There was a disappointment for me in Mr Stanhope's speech when he suggested that Labor had done extensive consultation - and I do not disagree with that - but implied that the Government had done none, or very minimal consultation. We have done extensive consultation for 18 months. Mr Smyth read from a list of groups we have consulted. I had just been made Minister when the Sexual Health and Blood Borne Diseases Advisory Committee first put to me the recommendation, which I tabled in the Assembly, that we establish a supervised injecting room. We have been proceeding with that.

The disappointment for me is that it has taken so long to do it. I feel that with the original piece of legislation I tabled it would have been possible to do the task, and to do it well. Contrary to what Mr Kaine suggested, the legislation before us is adequate to do the job. Mr Stanhope and the Labor Party have amendments, which are quite acceptable to me, to ensure that administrative actions are taken properly in accordance with their wishes. I understand why they are doing that. But it was always possible to carry out these things appropriately by administrative action, other than for the bits of the legislation that are there to protect the community, protect the workers and ensure that the operation has the support of the Government, in particular the support of the Assembly. It is very important to understand - and Mr Kaine does know, of course - that we do not do everything by legislation. We do a great deal by administrative action, as he did on many issues when he was a Minister.
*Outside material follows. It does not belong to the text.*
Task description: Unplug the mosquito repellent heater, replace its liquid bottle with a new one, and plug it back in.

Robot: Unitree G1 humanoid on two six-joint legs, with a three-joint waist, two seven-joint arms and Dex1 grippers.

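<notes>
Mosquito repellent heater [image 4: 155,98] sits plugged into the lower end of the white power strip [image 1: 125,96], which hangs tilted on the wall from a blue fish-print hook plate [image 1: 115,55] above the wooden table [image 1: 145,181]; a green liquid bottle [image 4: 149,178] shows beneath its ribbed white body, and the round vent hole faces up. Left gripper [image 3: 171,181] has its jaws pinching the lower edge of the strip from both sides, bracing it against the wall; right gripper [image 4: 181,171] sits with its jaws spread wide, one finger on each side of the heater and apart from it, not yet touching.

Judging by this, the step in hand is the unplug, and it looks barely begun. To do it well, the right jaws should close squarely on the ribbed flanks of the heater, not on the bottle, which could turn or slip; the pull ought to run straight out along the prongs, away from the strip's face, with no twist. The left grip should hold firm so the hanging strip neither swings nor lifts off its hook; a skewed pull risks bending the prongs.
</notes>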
A number of members raised how we are going to handle young people. That is a major difficulty, but I think members ought to be aware that we are talking about young people who are already using. The question is not whether they will be using. We all wish that was the question. The question is whether they will be using in public toilets and alleys or whether they will be using in a supervised injecting place where there will be people not only to help them but to offer them a gateway to other treatment, to rehabilitation, to methadone, and so on.